▶ WORK REQUEST
Quote only the lines from the top of the listing below down to and including the line with "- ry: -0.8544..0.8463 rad".

▶ DATA PROVIDED
◇ ◇ ◇
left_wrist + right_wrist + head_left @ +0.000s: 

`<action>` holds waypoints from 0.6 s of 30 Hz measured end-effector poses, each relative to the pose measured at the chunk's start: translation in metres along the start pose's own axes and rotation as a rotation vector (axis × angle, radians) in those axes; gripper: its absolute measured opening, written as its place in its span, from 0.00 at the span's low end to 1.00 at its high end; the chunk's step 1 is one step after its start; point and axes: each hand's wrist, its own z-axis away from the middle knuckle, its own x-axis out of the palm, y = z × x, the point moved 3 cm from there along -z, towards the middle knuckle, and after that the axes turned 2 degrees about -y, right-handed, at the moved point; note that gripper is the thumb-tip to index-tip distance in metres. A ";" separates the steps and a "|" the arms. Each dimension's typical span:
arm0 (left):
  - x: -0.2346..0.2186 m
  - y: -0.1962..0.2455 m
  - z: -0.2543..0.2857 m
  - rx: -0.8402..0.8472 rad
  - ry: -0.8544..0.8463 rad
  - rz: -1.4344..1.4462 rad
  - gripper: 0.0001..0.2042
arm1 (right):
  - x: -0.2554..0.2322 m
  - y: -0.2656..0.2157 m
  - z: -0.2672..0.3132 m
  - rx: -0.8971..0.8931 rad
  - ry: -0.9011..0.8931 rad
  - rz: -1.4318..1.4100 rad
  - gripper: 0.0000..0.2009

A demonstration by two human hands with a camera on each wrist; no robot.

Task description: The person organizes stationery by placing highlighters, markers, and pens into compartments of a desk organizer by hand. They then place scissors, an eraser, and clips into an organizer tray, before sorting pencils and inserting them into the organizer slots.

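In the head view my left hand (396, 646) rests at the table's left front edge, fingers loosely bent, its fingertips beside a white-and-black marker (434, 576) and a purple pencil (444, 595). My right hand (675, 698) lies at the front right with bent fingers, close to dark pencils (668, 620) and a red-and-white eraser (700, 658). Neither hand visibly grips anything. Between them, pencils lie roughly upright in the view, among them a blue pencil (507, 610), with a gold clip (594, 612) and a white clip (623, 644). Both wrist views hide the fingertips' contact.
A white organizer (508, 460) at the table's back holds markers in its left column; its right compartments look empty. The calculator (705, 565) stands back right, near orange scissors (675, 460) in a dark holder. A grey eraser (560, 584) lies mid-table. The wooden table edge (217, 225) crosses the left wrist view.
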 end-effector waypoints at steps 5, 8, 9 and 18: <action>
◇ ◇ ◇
▶ ANSWER TO THIS EXERCISE
left_wrist + right_wrist + head_left @ +0.000s: 

`<action>` holds waypoints from 0.6 s of 30 Hz measured end-effector poses, each relative to the pose measured at the chunk's start: translation in metres along the start pose's own axes and rotation as a rotation vector (axis × angle, radians) in those axes; gripper: its absolute measured opening, written as its place in its span, from 0.00 at the span's low end to 1.00 at its high end; the chunk's step 1 is one step after its start; point and axes: each hand's wrist, its own z-axis away from the middle knuckle, its own x-axis out of the palm, y = z × x, the point moved 3 cm from there along -z, towards the middle knuckle, and after that the axes turned 2 degrees about -y, right-handed, at the moved point; note that gripper is the thumb-tip to index-tip distance in metres. A ";" separates the steps and a "|" the arms. Each dimension's typical span:
arm0 (left):
  - x: -0.2346..0.2186 m
  - y: -0.1962..0.2455 m
  - z: -0.2543..0.2857 m
  - rx: -0.8402..0.8472 rad
  - ry: -0.8544..0.8463 rad

What was requested is fully covered by this answer.